Six Cities as Living Laboratories for Governance Reform
To turn these principles into operational models, WHO works closely with six pilot cities: Khulna (Bangladesh), Bogotá (Colombia), Douala (Cameroon), Mexico City (Mexico), Pasig City in Metro Manila (Philippines), and Tunis (Tunisia). Rapid situation analyses revealed three shared challenges: governance in informal settlements, weaknesses in basic public services, and declining social cohesion. Mayors are committed to addressing these through participatory governance and cross-sector collaboration. WHO’s five strategic levers, leadership, institutionalization, capacity building, research and advocacy, guide reforms such as creating multisectoral committees, issuing new policy frameworks, piloting participatory budgeting, and integrating health across local agencies. Capacity-building programmes have trained more than 600 urban leaders, while regional labs strengthen evidence generation and monitoring.
City Success Stories from Phase 1 (2020–2024)
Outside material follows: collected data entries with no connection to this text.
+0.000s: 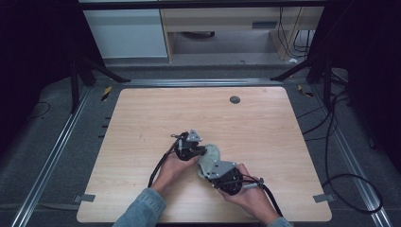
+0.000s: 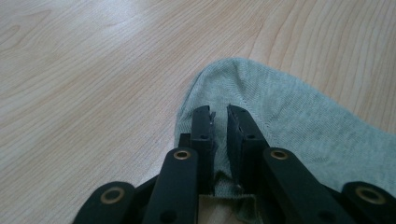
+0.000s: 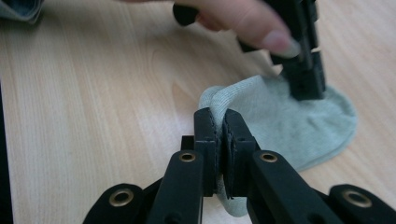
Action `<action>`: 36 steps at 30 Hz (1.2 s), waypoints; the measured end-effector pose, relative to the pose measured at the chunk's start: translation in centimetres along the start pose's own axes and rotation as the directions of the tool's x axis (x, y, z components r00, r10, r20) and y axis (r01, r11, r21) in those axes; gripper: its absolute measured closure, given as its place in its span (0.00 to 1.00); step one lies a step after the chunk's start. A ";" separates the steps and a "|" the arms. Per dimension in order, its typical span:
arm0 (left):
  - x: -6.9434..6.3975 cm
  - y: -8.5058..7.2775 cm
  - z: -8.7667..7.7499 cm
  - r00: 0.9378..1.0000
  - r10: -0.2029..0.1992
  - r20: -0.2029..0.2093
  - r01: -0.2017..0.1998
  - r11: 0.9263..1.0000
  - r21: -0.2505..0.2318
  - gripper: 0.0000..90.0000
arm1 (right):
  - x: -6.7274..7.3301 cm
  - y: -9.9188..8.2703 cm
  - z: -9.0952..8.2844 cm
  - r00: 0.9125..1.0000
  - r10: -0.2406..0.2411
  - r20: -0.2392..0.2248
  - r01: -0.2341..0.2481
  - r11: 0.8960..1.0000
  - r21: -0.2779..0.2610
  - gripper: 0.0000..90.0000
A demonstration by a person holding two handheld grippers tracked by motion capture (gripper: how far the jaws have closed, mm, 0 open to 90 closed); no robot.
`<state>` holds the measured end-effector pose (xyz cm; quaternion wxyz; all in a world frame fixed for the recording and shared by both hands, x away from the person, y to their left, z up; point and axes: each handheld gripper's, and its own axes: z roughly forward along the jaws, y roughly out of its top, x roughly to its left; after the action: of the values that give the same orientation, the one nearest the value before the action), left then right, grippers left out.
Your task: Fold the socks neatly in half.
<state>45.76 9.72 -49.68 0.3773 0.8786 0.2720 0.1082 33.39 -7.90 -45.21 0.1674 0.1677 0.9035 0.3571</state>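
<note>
Here, both pairs of tongs pinching one pale green sock (image 1: 211,156) near the table's (image 1: 142,118) middle: left gripper (image 2: 220,116) clamping its toe end, right gripper (image 3: 219,122) nipping a raised fold at the other end. Sock stretching lengthwise between them, nothing nearby blocking.

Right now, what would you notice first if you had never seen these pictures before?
A small pale green knitted sock lies near the middle of the light wooden table, pinched from both ends. The left gripper and the right gripper each have black jaws shut on its fabric, and the right one lifts its edge.
</note>
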 end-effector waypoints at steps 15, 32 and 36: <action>0.0 -0.1 0.0 1.000 0.007 0.003 -0.007 1.000 -0.006 0.90 | -2.4 2.3 -1.3 0.999 -0.036 0.035 0.035 0.999 0.010 0.96; 0.1 -0.2 0.0 1.000 0.011 0.011 -0.011 1.000 -0.018 0.89 | -4.8 3.2 -0.3 0.999 -0.029 0.024 0.028 0.999 0.038 0.96; 0.5 -0.1 -0.5 1.000 0.010 -0.001 -0.010 1.000 -0.012 0.88 | -4.5 3.1 0.0 0.999 -0.030 0.012 0.030 0.998 0.047 0.96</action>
<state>45.93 10.32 -49.44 0.3819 0.8777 0.2670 0.1119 37.99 -7.71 -42.20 0.1745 0.1602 0.9129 0.3323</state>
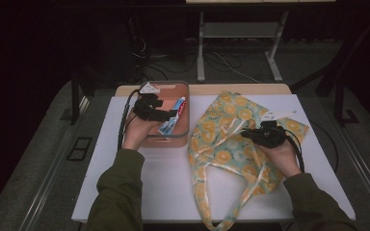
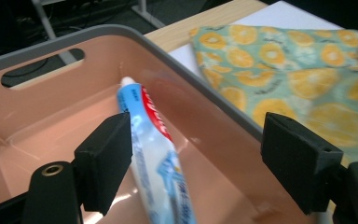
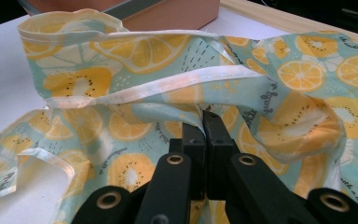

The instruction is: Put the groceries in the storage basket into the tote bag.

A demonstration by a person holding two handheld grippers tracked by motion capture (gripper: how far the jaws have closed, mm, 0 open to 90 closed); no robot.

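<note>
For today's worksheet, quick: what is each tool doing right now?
Left tool: open over the pink bin, toothpaste tube between its jaws, not gripped.
Right tool: shut on the fruit-print bag.

1. This looks like a lab or recording studio set up for filmed handling work, not a home.
2. The surroundings are dark, with black walls and light falling mainly on the counter (image 1: 173, 187), a flat white board laid over a pale wooden top.
3. Loose black cables (image 1: 147, 57) lie across the grey carpeted floor (image 1: 38, 159) behind the counter.
4. A grey metal stand with two legs (image 1: 201, 48) rises at the back, carrying another light tabletop.
5. Dark metal frame posts (image 1: 74, 98) stand at both sides of the counter, like a rig for equipment.
</note>
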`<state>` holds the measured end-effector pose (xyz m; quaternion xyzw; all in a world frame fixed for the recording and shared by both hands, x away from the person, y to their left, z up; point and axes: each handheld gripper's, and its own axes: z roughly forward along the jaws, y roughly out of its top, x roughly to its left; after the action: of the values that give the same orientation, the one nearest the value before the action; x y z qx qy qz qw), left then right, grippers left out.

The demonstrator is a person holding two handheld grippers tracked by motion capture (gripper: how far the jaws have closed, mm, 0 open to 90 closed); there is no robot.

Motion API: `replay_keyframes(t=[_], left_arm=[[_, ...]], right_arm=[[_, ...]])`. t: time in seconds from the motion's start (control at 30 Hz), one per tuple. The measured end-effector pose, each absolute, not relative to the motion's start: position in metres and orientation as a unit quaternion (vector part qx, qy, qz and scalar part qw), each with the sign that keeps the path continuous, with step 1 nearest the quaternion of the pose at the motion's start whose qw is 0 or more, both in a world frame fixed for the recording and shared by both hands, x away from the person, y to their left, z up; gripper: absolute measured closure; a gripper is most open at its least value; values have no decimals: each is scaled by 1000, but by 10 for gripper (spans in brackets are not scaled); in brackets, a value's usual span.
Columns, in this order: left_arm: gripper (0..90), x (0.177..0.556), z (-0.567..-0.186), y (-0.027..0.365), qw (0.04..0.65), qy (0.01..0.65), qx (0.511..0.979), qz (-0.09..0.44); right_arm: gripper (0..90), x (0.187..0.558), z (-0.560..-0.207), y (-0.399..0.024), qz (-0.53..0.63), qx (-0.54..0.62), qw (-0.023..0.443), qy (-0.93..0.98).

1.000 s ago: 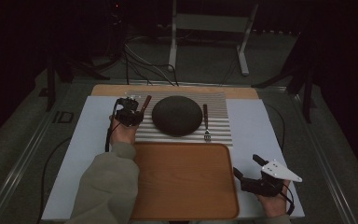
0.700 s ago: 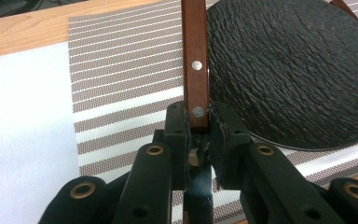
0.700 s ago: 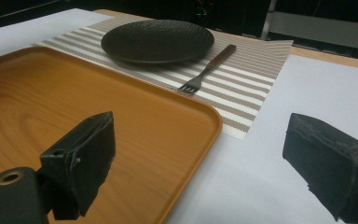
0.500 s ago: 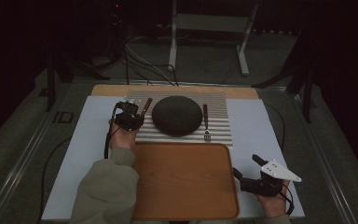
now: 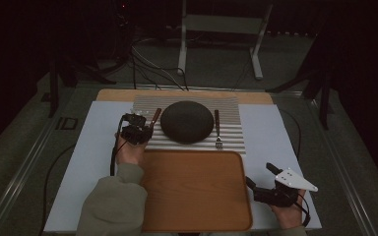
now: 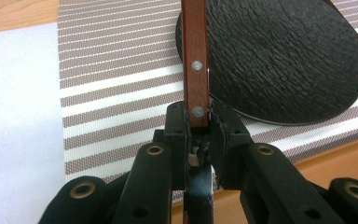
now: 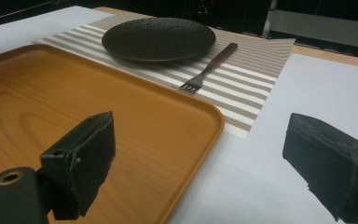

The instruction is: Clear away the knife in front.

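A dark round plate [image 5: 187, 121] sits on a striped placemat [image 5: 229, 137]. Left of the plate lies a wooden-handled utensil [image 5: 155, 118] with two rivets [image 6: 196, 65]. My left gripper [image 5: 139, 132] is shut on its near end [image 6: 198, 116], and the gripper hides the working end. A fork [image 5: 217, 130] with a wooden handle lies right of the plate [image 7: 158, 38], tines toward me [image 7: 192, 85]. My right gripper [image 5: 259, 174] stands open and empty at the near right, just off the tray's right edge [image 7: 200, 140].
A wooden tray [image 5: 197, 191] lies between the placemat and the table's near edge. White table cover [image 5: 270, 132] shows on both sides. Cables [image 5: 113, 157] trail from the left gripper. A metal stand [image 5: 216, 29] is on the floor beyond the table.
My left gripper has drawn slightly toward the near edge with the utensil handle in it. The right gripper has stayed put.
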<state>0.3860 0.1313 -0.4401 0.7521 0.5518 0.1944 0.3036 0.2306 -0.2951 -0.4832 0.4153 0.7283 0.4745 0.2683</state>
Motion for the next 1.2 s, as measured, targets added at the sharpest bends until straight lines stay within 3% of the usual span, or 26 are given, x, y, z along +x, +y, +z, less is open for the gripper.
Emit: replay_keyframes(t=[1.2], left_arm=[[788,346,-458,125,326,556,745,171]], right_arm=[[94,232,-484,-295,470,418,267,730]])
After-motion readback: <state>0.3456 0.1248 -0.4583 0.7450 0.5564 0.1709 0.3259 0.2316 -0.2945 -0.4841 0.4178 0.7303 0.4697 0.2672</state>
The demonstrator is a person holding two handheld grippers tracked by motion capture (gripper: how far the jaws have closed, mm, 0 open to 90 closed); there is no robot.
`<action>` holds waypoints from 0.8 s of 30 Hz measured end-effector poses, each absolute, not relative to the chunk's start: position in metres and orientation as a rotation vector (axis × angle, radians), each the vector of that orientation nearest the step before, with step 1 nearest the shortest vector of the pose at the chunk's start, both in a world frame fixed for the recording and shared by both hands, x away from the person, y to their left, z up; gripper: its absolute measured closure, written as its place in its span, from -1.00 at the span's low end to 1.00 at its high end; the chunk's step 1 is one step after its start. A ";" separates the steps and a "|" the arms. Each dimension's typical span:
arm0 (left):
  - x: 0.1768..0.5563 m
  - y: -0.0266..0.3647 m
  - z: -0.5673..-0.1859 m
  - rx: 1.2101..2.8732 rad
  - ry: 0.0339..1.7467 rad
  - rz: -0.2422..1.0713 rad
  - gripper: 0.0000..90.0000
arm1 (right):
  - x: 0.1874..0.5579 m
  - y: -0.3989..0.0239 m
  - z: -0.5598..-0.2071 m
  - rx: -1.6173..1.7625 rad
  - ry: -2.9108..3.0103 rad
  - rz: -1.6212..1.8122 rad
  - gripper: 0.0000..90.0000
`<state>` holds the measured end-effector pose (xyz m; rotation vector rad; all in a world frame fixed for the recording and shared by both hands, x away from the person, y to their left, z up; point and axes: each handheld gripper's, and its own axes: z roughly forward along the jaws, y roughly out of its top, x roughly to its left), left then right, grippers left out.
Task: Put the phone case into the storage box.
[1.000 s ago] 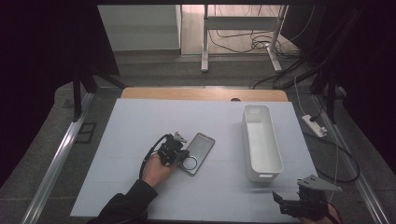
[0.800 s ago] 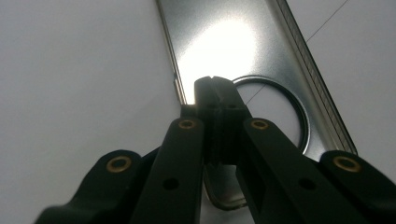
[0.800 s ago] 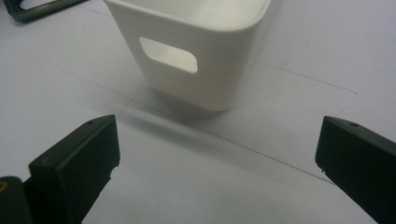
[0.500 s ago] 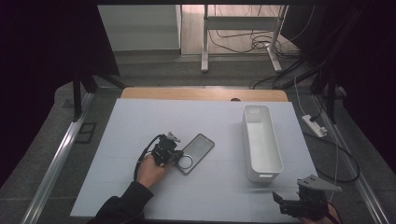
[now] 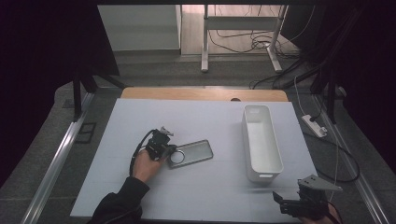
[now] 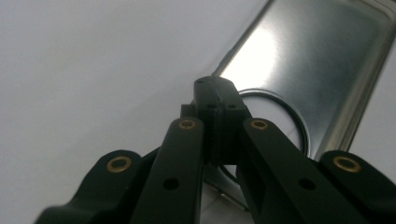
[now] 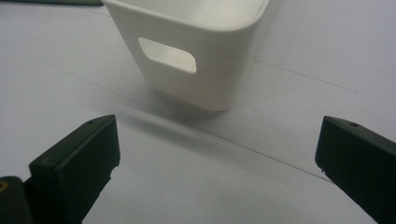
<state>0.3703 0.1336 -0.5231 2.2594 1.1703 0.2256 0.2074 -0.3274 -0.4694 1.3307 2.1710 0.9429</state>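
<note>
Two tongs low over table, left tongs (image 5: 168, 150) closed at phone case (image 5: 190, 153) end, right tongs (image 5: 292, 204) wide open, empty

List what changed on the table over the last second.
The left tool, jaws shut on the near end of the phone case, dragged it slightly toward the left and turned it flatter across the table. The right tool, open, and the white bin stayed put.
</note>
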 end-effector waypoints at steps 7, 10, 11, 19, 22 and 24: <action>0.385 0.129 -0.522 2.281 1.165 0.269 0.98 | 0.207 -0.328 -0.469 1.331 2.171 0.944 -1.00; 0.390 0.126 -0.522 2.277 1.170 0.286 0.98 | 0.207 -0.328 -0.469 1.330 2.170 0.944 -1.00; 0.392 0.125 -0.522 2.278 1.166 0.293 0.98 | 0.207 -0.328 -0.469 1.332 2.170 0.942 -1.00; 0.404 0.120 -0.523 2.263 1.175 0.319 0.98 | 0.207 -0.328 -0.469 1.332 2.169 0.943 -1.00; 0.408 0.119 -0.523 2.261 1.176 0.319 0.98 | 0.207 -0.328 -0.469 1.332 2.170 0.942 -1.00; 0.411 0.118 -0.524 2.251 1.179 0.318 0.98 | 0.207 -0.328 -0.469 1.331 2.170 0.942 -1.00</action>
Concrete examples illustrate how governance reform can reshape health outcomes. Mexico City integrated Healthy Municipalities criteria into seven boroughs, embedding social-determinant thinking into municipal planning. Tunis strengthened youth engagement by enabling ministries to empower young citizens to articulate well-being needs. Khulna advanced cross-sectoral coordination through its Healthy City platform, while Bogotá elevated its Intersectoral Health Committee into a mayor-led commission to align public and social services. Douala created a multisectoral Healthy City Action Plan and improved access to safe drinking water through community water committees. Pasig City refined participatory planning by aligning Barangay Development Plans with its city development agenda. Much of this progress was supported by WHO’s UrbanLead programme, which equips cities with tools for participatory planning, problem solving, and innovative governance.
Scaling Up for 2025–2028: A New Phase of Systems Change
During Phase 1, a US$10 million investment allowed the Initiative to influence the well-being of over 25 million people, expand the Healthy Cities network, host nearly 30 city-to-city exchanges, and produce around 20 technical tools. The success generated interest from other municipalities and attracted investment from governments and development partners. As Phase 2 (2025–2028) begins, WHO aims to consolidate and institutionalize the governance reforms tested during the pilot years. The focus now shifts to systems change: embedding multisectoral structures in city administrations, deepening community participation, scaling leadership development, and expanding national and regional Healthy Cities networks. The overarching goal is to build a critical mass of cities capable of sustaining equitable, health-promoting governance that endures beyond political cycles and transforms urban environments for generations to come.